Figure 5. Inhibition of TGF-β receptor–mediated signaling prevents phenotypic changes caused by RA deficiency in cultured human ASM.

hASM cells from 3 donors were cultured with control medium (CTR), pan-RA receptor antagonist (BMS), RA synthesis inhibitor (DEAB), and TGF-β1 with or without the TGF-β type I receptor kinase inhibitor SB. (A) Phospho-SMAD2 (p-SMAD2) to total SMAD2 (tSMAD2) ratio in BMS- and DEAB-treated hASM is reduced when hASM is also treated with SB, suggesting a decrease in TGF-β activity in RA-deficient hASM with TGF-β receptor blockade (n = 3). (B and C) Expression of TGF-β target COL1A2 (B) and smooth muscle–specific marker ACTA2 (C) in BMS- and DEAB-treated hASM is lowered by adding SB to the culture medium, showing that RA-deficiency-induced changes in hASM are ameliorated with inhibition of TGF-β signaling (n = 3). (D) Hypercontractility resulting from BMS and DEAB treatment is diminished by cotreatment with SB (n = 3). hASM cells cultured with TGF-β1 with or without SB are included as additional controls and for assessing the efficacy of SB in downregulating TGF-β signaling.
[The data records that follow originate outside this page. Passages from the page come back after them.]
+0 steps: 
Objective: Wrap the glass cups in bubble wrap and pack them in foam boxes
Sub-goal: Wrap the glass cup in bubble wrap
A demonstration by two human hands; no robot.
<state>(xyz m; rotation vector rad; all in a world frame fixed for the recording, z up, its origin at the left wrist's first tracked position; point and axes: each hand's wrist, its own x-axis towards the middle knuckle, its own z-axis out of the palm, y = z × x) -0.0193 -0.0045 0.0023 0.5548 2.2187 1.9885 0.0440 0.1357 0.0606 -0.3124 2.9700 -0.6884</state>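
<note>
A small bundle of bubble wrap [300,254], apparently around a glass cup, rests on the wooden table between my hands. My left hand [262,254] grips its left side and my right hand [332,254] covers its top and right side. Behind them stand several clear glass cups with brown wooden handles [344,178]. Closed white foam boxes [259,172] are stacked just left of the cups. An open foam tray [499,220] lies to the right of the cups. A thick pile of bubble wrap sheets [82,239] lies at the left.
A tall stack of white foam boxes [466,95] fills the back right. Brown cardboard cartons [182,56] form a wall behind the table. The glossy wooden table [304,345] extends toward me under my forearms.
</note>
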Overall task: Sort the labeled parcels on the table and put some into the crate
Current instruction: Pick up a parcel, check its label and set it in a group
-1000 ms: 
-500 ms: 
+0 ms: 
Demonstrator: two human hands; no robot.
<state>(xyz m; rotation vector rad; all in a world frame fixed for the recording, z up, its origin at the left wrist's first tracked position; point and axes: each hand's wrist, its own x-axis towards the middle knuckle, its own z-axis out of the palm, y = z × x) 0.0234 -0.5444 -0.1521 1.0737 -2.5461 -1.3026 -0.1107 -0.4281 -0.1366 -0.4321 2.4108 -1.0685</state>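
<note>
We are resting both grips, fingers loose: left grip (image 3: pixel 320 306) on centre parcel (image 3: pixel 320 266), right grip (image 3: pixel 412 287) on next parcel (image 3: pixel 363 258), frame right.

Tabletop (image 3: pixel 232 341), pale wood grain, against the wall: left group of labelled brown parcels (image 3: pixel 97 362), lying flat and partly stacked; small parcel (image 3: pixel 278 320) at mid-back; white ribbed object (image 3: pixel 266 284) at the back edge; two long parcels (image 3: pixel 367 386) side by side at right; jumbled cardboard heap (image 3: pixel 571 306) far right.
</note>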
All measured parameters are graphed relative to non–SB-treated CTR hASM (CTR/–SB). Data represent the mean ± SEM. Two-way ANOVA was used for statistical analysis. Bonferroni’s correction for multiple comparisons was applied to adjust P values. Means with different letters are significantly different with P < 0.05.